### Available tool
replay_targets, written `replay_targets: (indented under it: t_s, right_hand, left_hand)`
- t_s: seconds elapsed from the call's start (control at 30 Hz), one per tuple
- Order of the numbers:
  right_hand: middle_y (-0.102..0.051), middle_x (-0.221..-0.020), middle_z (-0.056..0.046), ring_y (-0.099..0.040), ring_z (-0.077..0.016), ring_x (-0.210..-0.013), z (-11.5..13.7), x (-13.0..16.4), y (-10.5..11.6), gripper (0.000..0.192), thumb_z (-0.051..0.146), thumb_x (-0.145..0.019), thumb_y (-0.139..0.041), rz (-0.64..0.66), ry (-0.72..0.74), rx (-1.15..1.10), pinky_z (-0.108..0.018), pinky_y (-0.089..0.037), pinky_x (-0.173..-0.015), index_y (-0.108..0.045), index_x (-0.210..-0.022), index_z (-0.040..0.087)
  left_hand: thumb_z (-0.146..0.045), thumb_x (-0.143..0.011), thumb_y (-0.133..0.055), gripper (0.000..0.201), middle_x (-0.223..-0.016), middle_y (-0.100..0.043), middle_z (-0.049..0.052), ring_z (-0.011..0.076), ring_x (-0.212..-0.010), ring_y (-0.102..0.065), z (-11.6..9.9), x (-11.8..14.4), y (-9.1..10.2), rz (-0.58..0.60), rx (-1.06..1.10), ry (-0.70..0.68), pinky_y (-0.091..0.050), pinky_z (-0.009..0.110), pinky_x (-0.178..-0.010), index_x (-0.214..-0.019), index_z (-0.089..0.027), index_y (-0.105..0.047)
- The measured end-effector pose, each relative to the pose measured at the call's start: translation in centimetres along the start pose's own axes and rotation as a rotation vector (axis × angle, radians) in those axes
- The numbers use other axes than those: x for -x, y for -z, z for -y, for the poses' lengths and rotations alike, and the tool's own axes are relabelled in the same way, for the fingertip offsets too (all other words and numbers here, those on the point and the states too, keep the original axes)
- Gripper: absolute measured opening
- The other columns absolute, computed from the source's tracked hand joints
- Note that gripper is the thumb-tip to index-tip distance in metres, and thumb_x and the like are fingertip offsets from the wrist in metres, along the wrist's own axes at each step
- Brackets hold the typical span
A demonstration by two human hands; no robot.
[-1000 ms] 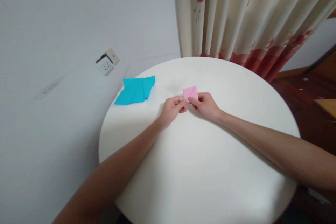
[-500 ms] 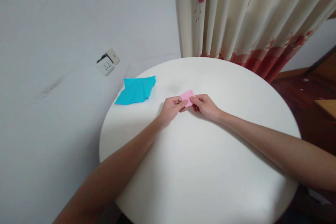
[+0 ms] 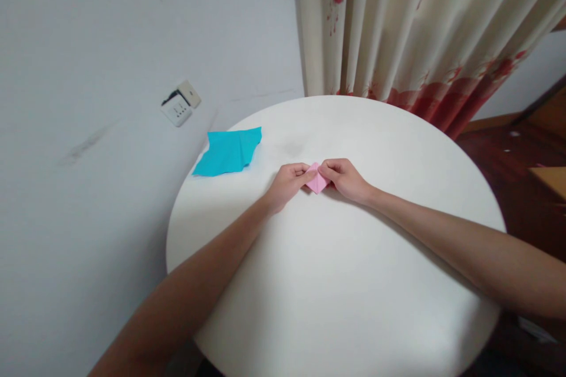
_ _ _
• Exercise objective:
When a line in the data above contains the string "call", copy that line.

• Answer box:
- t_s: seconds elapsed from the call's start (control at 30 Hz), one per tuple
- The measured end-effector pose, each relative to the pose measured at the call's start: translation in centimetres along the start pose's own axes and rotation as a rotation vector (axis × angle, radians) in those axes

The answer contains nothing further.